In recent weeks, articles have appeared in various media outlets detailing recent surveillance activities of the FBI and other law enforcement agencies. According to these reports. much of this surveillance was focused on antiwar and peace groups. Then, on September 24, 2010 several homes and offices in Minneapolis/St. Paul, Chicago and North Carolina were raided by the FBI.  Subpoenas to appear at a grand jury investigation were issued to several activists.  The reason provided for the raids was that some individuals were suspected of providing “material support to terrorists.” These raids and recent revelations have been met with protest and, in some quarters, shock-as if the United States government were somehow above such police state intimidation and practices.

On October 10, 2010 at the Mission Cultural Center of Latino Studies in San Francisco, the Freedom Archives will premier its latest documentary. Titled Cointelpro 101, this hour-long film makes it quite clear that the US government is certainly not above such practices and that, furthermore, it has a long history of them. For those who don’t know, Cointelpro was the abbreviated name for the intelligence and counterinsurgency operation waged against a multitude of organizations and individuals deemed threats to national security during the 1950s, 1960s and 1970s by the FBI and other US law enforcement and intelligence agencies. Short for counterintelligence, Cointelpro involved the use of a multitude of methods up to and including murder in its crusade to neutralize any and all left opposition to the status quo in the United States. From Martin Luther King, Jr. to the Weather Underground Organization, any one considered an enemy of the US national security state because of their opposition to the US war in Vietnam or their support for the self-determination of people of color in the United States was a potential target of the Cointelpro program.
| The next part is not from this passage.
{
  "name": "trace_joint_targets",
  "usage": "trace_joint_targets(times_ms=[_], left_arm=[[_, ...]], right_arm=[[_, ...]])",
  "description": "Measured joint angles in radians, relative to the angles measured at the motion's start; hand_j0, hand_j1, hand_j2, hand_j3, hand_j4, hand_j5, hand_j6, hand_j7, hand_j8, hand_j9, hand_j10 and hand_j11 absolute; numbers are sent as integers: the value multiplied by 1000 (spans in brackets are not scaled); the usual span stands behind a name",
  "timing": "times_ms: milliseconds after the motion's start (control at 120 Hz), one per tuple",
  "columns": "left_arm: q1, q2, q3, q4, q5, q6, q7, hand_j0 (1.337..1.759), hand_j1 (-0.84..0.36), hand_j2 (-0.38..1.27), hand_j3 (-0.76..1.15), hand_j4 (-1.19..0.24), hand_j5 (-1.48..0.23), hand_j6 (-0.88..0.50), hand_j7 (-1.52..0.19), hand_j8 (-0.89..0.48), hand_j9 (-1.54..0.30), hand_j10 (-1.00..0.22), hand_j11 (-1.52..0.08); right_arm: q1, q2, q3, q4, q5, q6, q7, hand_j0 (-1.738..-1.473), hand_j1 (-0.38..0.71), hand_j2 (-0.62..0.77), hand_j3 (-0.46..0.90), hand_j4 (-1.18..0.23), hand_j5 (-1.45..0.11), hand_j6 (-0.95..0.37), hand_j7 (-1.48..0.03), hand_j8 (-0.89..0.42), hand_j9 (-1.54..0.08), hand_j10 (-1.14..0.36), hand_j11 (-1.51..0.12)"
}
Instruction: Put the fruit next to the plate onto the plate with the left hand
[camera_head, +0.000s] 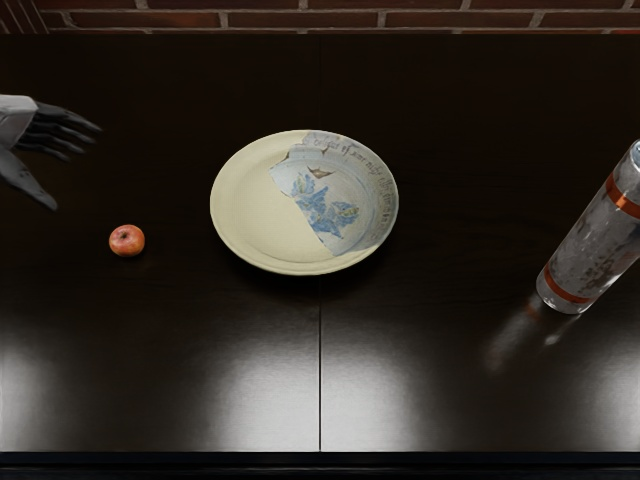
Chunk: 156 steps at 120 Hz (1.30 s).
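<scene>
A small red-orange fruit (127, 240) lies on the dark table, left of the plate and apart from it. The cream plate (250, 205) with a blue flower pattern sits near the table's middle and holds nothing. My left hand (55, 140) reaches in from the left edge, above and to the upper left of the fruit, its dark fingers spread and holding nothing. No right hand shows.
A clear bottle (598, 240) with orange bands stands at the right edge, leaning in the view. A brick wall (320, 15) runs along the back. The table's front edge (320, 458) lies at the bottom.
</scene>
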Motion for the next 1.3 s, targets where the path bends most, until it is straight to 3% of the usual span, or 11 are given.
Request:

Cointelpro 101 opens with the April 1971 break-in by antiwar activists at the federal offices in Media, Pennsylvania. The activists were searching for Selective service files to destroy when they came upon files labeled Cointelpro. After a quick perusal of the file’s contents, they removed as many as they could find from the office, made copies and released them to the press. The program was unknown to the broader public at the time and the files proved a revelation to the country. Many politicians were offended and, after the 1972 discovery of the Plumbers unit run by G. Gordon Liddy under the direction of the Nixon White House and the subsequent months of Congressional hearings around Watergate, Senator Frank Church called for hearings to investigate the Cointelpro program.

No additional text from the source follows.